Eventually the toothpick method will cause you to loose far more time and money than you have managed to save.

I see 2 possible failure methods.

1 the toothpick causes unexpected stress in the hinge of the switch and the switch breaks and has to be replaced.

2 a limit switch fails an instead of stopping nicely when the shutter reaches the bottom of the track, the motor continues to run.
This will damage the tracks and the covers at the top of the unit, requiring a large repair bill.
 
Shutter motors are usually run from a drive or control board, the switch on your wall just sends a signal and the control board would then run the motor until it gets to a preset position whilst getting feedback from a rotary encoder or something similar.

Putting it simply there's a problem with the sensors at the motor and/or the control board. Yes, the motor might run by keeping the button pressed but there will be nothing to prevent the motor running too far and causing damage to the shutter or the motor itself. You're going to have to get hold of a specialist technician who works on shutters.
 
Shutter motors are usually run from a drive or control board, the switch on your wall just sends a signal and the control board would then run the motor until it gets to a preset position whilst getting feedback from a rotary encoder or something similar.

Putting it simply there's a problem with the sensors at the motor and/or the control board.

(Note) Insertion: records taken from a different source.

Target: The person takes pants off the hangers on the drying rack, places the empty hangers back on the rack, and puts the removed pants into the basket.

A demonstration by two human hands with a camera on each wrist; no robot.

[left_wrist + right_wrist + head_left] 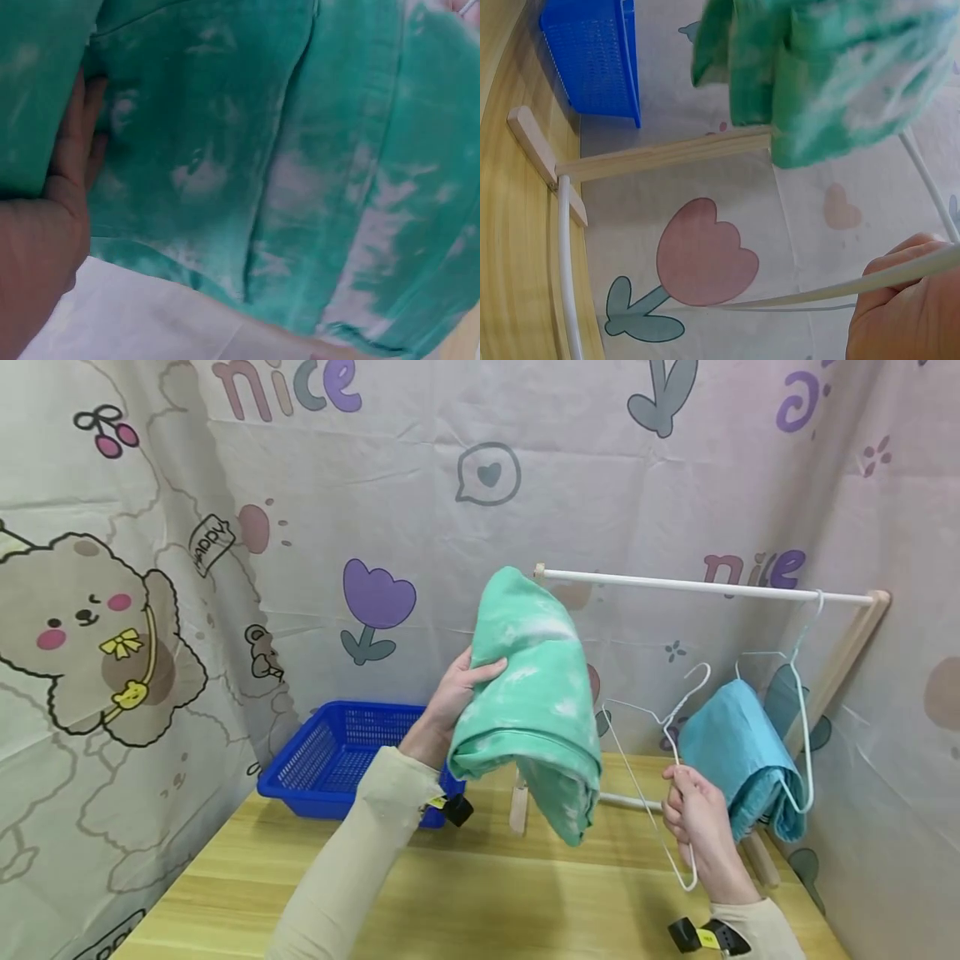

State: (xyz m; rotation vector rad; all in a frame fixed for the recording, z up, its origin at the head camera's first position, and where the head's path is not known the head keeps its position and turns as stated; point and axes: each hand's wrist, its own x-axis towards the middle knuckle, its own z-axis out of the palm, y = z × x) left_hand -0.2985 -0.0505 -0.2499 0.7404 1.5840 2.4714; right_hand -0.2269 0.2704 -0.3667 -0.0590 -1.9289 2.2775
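Observation:
A folded green-and-white tie-dye garment (528,685) is held up in the air by my left hand (450,697), its thumb lying over the near side. In the left wrist view, the hand's fingers (81,131) go in behind a fold of the cloth, and seams show on the fabric. My right hand (697,818) grips a thin white wire hanger (672,743) by its side, hook upward. The hanger is apart from the garment, to its right. In the right wrist view, the garment (840,90) hangs above and beyond the right hand (907,300).
A rack with a white rail (675,583) and wooden posts stands at the right. From it hangs a blue garment (738,743) on another hanger (802,710). Behind my left arm sits a blue plastic basket (300,768) on the wooden table (480,893). A printed curtain (420,510) surrounds everything.

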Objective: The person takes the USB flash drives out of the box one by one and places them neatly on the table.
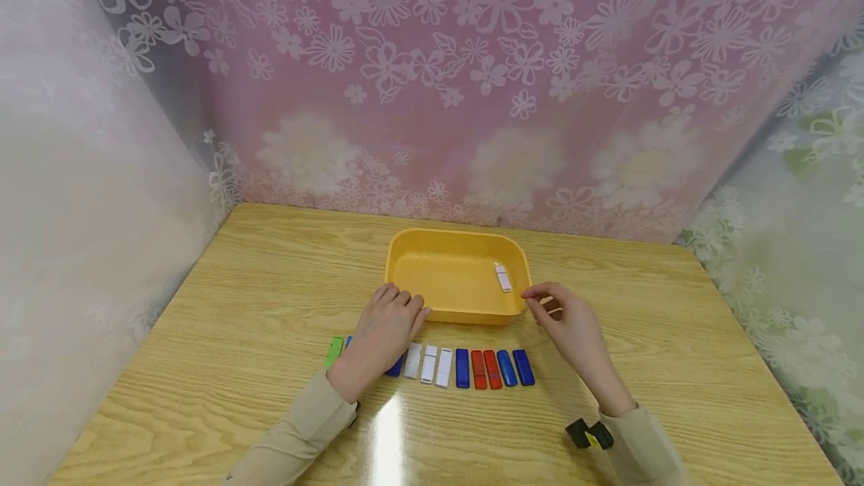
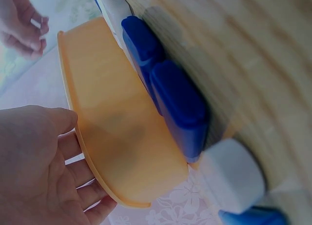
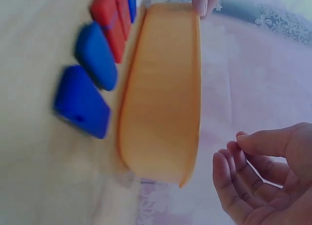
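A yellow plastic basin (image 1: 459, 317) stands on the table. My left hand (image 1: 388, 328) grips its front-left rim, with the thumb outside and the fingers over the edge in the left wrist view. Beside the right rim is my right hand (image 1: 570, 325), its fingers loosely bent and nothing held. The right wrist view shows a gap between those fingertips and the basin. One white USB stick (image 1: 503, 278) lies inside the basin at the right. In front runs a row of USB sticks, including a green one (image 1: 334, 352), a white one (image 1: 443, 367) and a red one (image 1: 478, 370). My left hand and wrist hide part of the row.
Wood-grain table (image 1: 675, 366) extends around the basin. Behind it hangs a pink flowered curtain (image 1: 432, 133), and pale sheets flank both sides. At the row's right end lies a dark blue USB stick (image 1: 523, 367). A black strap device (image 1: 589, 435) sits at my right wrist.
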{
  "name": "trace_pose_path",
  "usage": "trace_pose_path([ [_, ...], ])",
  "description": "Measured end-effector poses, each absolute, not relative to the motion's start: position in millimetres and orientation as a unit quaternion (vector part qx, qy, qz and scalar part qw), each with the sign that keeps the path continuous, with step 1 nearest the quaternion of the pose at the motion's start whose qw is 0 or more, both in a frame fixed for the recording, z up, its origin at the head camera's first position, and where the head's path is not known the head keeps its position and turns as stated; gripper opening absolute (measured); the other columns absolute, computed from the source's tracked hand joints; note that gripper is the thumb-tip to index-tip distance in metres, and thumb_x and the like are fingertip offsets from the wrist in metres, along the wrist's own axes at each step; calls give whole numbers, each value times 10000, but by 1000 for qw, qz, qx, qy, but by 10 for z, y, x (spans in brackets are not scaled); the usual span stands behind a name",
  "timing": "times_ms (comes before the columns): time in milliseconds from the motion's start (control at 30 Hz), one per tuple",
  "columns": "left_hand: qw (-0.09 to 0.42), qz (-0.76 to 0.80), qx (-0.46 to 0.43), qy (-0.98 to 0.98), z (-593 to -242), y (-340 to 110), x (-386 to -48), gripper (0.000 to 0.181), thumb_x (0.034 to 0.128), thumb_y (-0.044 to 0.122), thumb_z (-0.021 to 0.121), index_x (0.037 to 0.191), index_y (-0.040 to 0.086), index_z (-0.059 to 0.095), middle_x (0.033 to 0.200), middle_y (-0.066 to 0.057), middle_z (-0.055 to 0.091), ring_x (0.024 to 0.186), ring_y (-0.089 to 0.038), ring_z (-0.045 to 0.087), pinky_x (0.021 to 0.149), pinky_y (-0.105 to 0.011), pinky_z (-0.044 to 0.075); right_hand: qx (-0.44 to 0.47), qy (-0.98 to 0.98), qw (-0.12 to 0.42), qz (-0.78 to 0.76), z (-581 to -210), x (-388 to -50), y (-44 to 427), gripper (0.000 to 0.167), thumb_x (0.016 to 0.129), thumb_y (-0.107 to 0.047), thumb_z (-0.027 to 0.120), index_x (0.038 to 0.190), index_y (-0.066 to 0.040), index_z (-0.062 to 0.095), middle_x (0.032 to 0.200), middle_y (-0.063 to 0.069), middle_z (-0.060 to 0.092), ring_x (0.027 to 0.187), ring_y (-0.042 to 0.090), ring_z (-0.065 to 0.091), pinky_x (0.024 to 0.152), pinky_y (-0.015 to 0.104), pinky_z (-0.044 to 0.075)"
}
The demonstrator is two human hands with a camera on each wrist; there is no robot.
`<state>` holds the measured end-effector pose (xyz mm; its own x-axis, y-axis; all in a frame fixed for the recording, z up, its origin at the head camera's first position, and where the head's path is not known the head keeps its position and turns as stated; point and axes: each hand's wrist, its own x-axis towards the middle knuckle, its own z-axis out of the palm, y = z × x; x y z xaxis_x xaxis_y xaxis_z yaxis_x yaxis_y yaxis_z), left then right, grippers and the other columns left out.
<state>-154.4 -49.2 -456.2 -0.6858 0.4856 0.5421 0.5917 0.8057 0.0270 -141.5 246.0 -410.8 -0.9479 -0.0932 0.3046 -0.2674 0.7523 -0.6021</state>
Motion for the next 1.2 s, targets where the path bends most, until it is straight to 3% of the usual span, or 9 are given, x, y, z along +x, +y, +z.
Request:
trace_pose_path([
  [267, 265, -96, -294, -913, -4553, -491, -1542, 243, 1026, 268, 618, 850, 102, 640, 751, -34, 644, 793, -242, 606, 992, -409, 483, 133, -938, 149, 283, -4059, -1776, 2252, 161, 949, -54, 697, 1104, -15, 713, 1050, 168, 702, 836, 301, 693, 728, 454, 602],
  [467, 261, -95, -292, -915, -4545, -492, -1542, 241, 1027, 271, 616, 851, 107, 639, 763, -32, 651, 804, -238, 607, 1004, -407, 479, 132, -973, 90, 167, -4135, -2001, 2091, 271, 952, -113, 700, 1183, 29, 682, 1118, 220, 655, 834, 334, 662, 747, 472, 571],
  [633, 256, -95, -291, -917, -4536, -492, -1536, 238, 1030, 268, 611, 850, 114, 636, 765, -34, 651, 801, -235, 604, 1001, -407, 479, 115, -987, 40, 101, -4210, -2127, 1970, 306, 979, -109, 645, 1212, 91, 653, 1166, 267, 630, 950, 400, 668, 840, 506, 565],
  [800, 256, -96, -291, -917, -4540, -489, -1528, 235, 1027, 268, 617, 850, 115, 640, 758, -28, 648, 792, -231, 602, 988, -402, 484, 101, -993, 1, 64, -4267, -2205, 1885, 238, 976, -21, 554, 1130, 134, 648, 1065, 291, 626, 918, 403, 653, 781, 498, 576],
  [967, 257, -96, -290, -917, -4550, -486, -1536, 232, 1024, 270, 621, 852, 117, 646, 761, -25, 650, 799, -230, 606, 996, -406, 483, 103, -993, -3, 50, -4300, -2249, 1858, 162, 958, 28, 538, 1013, 117, 661, 974, 258, 618, 851, 359, 630, 725, 464, 567],
  [1200, 256, -96, -289, -918, -4539, -495, -1538, 238, 1029, 274, 614, 855, 115, 646, 774, -28, 660, 810, -232, 614, 1006, -407, 478, 115, -989, 1, 94, -4352, -2331, 1873, 219, 941, 48, 592, 1119, 60, 718, 1115, 250, 627, 1016, 385, 636, 856, 473, 561],
])
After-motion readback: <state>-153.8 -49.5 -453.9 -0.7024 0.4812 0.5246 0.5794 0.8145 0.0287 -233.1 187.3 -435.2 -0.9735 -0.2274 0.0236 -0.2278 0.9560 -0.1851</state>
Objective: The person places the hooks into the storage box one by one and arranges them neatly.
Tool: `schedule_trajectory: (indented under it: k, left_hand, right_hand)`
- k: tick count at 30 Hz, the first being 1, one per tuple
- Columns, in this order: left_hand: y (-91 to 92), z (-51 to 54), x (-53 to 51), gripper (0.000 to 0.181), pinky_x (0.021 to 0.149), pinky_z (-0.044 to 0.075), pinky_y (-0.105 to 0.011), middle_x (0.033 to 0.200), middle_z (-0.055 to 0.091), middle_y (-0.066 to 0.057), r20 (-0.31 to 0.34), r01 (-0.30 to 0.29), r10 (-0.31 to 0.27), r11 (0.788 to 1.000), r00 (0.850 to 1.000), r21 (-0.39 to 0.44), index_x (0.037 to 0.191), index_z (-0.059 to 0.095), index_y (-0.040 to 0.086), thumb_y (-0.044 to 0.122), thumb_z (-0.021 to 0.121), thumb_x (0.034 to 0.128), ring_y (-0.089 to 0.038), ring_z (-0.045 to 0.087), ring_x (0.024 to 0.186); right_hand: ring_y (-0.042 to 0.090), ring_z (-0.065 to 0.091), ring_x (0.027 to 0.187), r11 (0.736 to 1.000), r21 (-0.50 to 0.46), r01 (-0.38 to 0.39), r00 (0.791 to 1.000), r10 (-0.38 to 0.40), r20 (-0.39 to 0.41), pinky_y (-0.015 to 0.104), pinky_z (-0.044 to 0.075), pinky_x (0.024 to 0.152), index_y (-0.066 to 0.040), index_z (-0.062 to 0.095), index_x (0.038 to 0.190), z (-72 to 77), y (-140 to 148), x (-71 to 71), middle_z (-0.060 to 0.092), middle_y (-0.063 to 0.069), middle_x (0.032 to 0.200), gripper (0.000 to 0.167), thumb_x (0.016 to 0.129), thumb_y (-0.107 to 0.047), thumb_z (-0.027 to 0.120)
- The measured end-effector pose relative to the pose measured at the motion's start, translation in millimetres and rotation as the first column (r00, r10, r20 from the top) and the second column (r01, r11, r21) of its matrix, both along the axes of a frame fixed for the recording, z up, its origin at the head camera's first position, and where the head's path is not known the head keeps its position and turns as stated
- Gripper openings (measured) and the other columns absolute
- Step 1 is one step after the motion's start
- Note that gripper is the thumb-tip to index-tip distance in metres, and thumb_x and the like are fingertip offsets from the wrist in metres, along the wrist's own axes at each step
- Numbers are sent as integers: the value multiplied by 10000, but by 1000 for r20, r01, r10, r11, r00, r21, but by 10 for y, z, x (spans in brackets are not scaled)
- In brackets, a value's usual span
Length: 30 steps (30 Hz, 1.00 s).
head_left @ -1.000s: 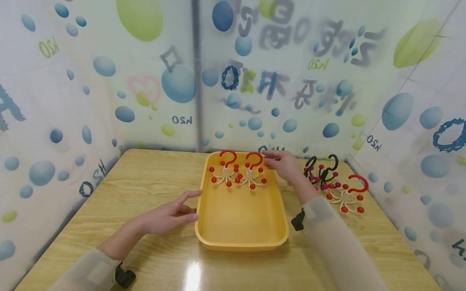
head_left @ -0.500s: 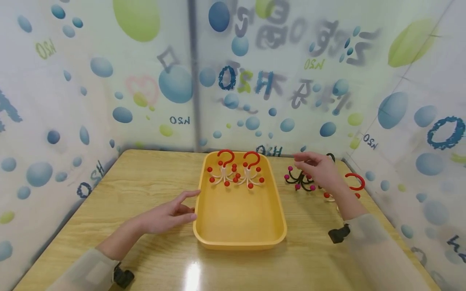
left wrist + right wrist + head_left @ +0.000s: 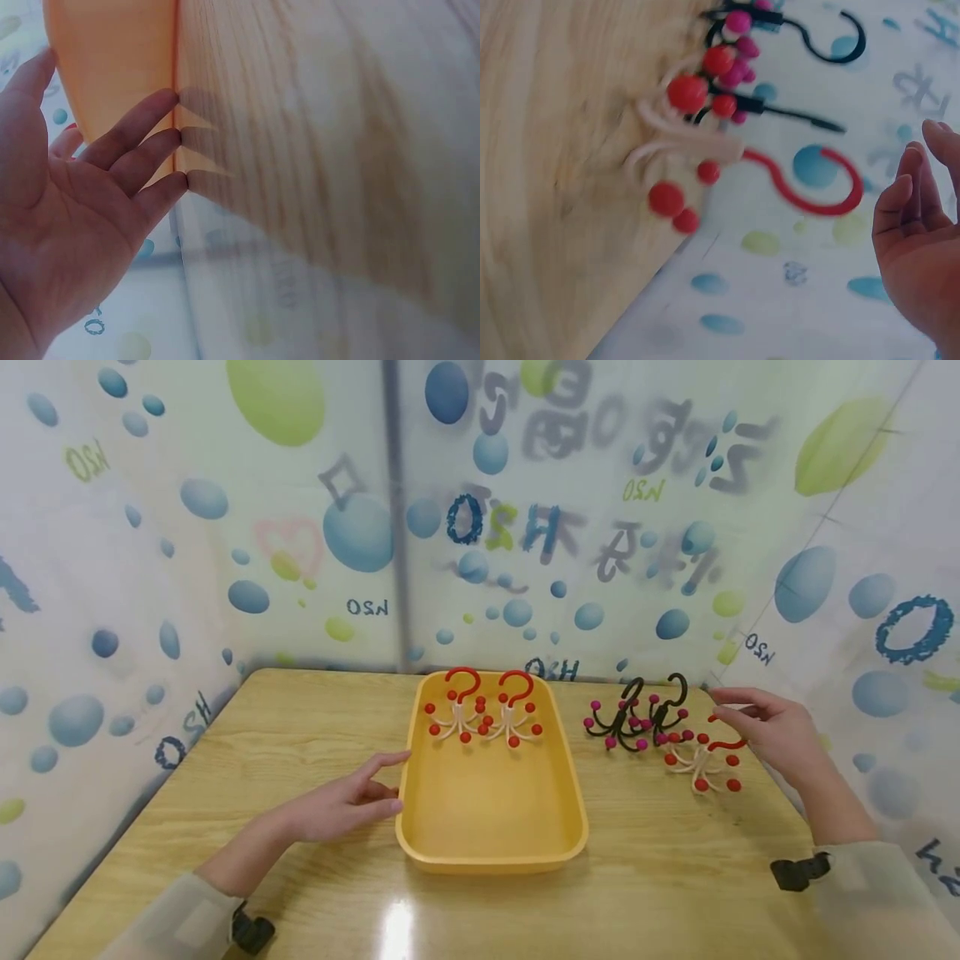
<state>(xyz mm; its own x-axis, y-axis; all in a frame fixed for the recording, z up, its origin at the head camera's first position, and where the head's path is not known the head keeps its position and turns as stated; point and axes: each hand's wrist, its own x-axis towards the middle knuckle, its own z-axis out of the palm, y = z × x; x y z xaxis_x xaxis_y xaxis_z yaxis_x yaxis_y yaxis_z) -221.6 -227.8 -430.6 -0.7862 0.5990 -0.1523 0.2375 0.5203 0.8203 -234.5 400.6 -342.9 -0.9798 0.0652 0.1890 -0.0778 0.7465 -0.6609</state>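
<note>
A yellow tray (image 3: 491,810) stands on the table, with two white ball-tipped claws (image 3: 459,717) with red hook handles inside at its far end. My left hand (image 3: 348,797) rests its fingertips against the tray's left side, fingers spread, as the left wrist view also shows. My right hand (image 3: 780,735) is by the hook of a third red-and-white claw (image 3: 682,135) on the table at the right. In the right wrist view this hand holds nothing and stays apart from the hook, its fingers loosely bent.
Two black hook-handled claws (image 3: 617,727) with magenta balls stand just behind the third red-and-white one, close together. The wooden table (image 3: 322,893) meets bubble-patterned walls (image 3: 315,568) at the back and sides.
My right hand has moved right from the tray's far corner, past the black claws, to beside the third red-and-white claw. My left hand has stayed at the tray.
</note>
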Motion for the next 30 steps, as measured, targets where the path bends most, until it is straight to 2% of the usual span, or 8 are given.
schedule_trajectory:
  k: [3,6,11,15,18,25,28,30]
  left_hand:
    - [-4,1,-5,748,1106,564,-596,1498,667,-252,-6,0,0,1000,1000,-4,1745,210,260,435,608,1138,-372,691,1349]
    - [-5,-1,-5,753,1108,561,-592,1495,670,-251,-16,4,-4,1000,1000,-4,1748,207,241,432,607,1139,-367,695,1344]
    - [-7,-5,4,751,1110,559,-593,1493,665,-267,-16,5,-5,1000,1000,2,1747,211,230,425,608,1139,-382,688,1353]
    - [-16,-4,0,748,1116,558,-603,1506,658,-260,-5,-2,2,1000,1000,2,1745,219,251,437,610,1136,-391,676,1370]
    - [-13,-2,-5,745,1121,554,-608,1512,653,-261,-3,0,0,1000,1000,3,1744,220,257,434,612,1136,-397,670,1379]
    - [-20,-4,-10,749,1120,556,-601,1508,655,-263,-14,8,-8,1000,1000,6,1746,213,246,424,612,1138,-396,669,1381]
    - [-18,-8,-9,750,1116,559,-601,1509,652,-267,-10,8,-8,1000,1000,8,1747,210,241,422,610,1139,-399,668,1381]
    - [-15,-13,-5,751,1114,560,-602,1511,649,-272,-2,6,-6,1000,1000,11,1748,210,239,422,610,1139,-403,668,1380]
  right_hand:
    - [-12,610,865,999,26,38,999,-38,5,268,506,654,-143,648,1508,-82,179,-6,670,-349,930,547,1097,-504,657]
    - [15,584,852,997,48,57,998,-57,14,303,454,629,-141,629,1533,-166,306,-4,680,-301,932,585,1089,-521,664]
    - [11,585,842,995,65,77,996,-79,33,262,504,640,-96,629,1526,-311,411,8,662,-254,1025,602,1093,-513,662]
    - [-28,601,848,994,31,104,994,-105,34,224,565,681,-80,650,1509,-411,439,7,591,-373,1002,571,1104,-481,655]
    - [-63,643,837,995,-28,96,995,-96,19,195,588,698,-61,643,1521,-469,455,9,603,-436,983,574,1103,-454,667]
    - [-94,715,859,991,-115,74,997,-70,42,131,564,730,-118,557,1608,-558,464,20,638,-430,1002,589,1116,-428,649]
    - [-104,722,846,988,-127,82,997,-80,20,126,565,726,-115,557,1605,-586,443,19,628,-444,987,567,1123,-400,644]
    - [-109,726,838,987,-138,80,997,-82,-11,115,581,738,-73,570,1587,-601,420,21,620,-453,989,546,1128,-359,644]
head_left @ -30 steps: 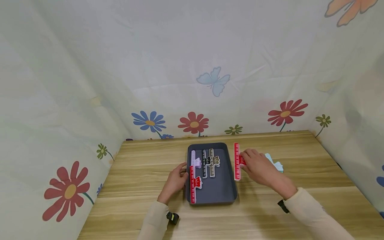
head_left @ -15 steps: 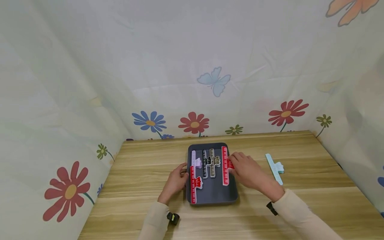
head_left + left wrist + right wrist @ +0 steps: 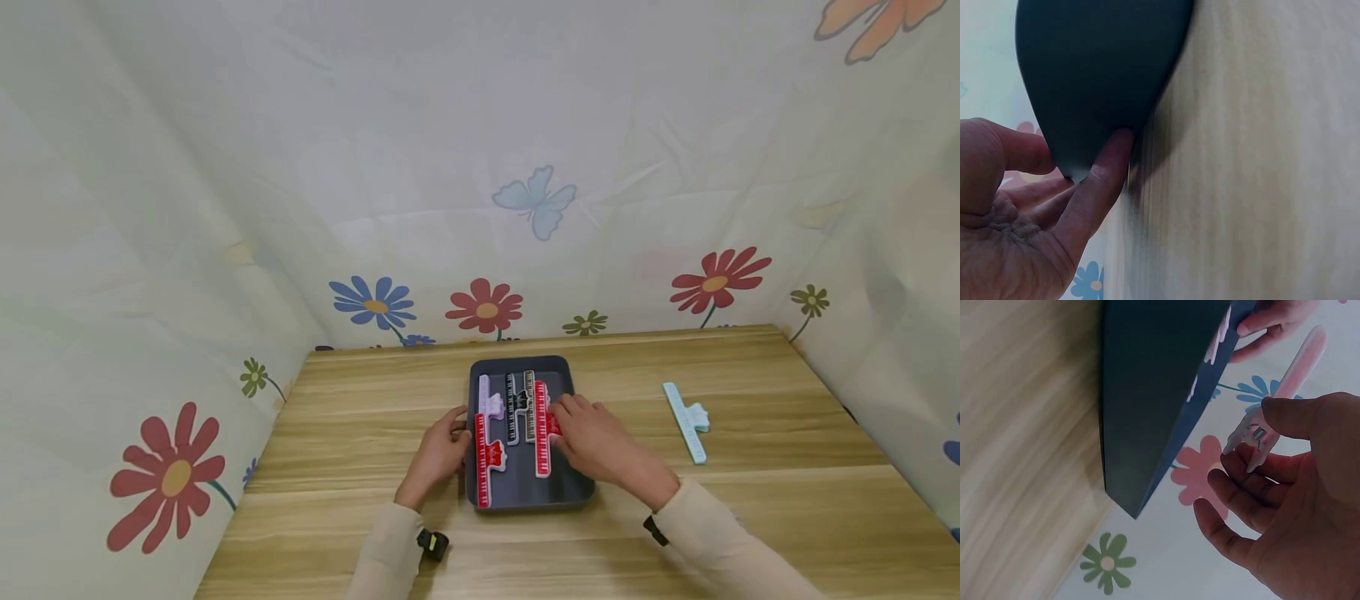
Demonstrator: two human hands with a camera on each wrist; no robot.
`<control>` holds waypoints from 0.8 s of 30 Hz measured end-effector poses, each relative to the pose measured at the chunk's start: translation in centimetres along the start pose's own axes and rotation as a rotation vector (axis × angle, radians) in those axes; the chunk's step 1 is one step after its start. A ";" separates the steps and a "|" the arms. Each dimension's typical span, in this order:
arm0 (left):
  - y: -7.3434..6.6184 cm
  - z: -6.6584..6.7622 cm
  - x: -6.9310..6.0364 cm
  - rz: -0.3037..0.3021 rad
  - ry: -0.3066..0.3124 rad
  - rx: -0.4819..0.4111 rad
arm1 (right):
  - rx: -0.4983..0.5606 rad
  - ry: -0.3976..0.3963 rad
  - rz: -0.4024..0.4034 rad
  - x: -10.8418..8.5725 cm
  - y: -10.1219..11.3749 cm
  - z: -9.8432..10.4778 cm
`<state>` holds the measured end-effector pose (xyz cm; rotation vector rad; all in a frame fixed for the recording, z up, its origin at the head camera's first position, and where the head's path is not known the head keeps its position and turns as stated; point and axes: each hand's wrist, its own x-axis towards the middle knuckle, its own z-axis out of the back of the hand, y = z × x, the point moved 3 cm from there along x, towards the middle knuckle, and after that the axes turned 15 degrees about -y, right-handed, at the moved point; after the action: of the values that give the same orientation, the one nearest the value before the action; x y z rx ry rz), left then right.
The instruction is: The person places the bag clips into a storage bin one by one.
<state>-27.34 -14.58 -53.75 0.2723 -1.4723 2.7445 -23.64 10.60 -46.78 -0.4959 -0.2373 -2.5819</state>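
Note:
My left hand (image 3: 441,450) grips the left edge of the dark grey tray (image 3: 528,498); in the left wrist view, thumb and fingers pinch the tray wall (image 3: 1097,69). Over the tray's right half, my right hand (image 3: 600,442) pinches a red piano-key-patterned clip (image 3: 542,450) by its handle. The right wrist view shows this clip (image 3: 1300,365) side-on, its spring visible, raised above the rim. It partly covers a gold-and-black clip (image 3: 529,408) in the head view. Also in the tray lie a black clip (image 3: 512,421), a lilac clip (image 3: 483,392) and another red clip (image 3: 482,475).
A light blue clip (image 3: 686,425) lies on the wooden table (image 3: 750,500), right of the tray. Behind the table hangs a white cloth (image 3: 420,167) printed with flowers and butterflies.
My right hand has carried the red clip leftward from beside the tray to over it. The light blue clip, earlier partly hidden by that hand, is uncovered. The left hand stays put.

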 end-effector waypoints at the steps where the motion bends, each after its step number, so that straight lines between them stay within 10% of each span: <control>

Yes, the motor might run by keeping the button pressed but there will be nothing to prevent the motor running too far and causing damage to the shutter or the motor itself. You're going to have to get hold of a specialist technician who works on shutters.

I don't think there is a problem with the sensors. Its been designed to work that way.
There is a roller door at my storage facility that will open with one press of the button, but you have to hold the close button in until it stops, as a safety feature.

There may well be a setting inside the control board that turns the push switches from single-push to push-and-hold, but either way, there will still be a limit switch (may be a magnetic reed switch) at the open and close positions to stop the motor.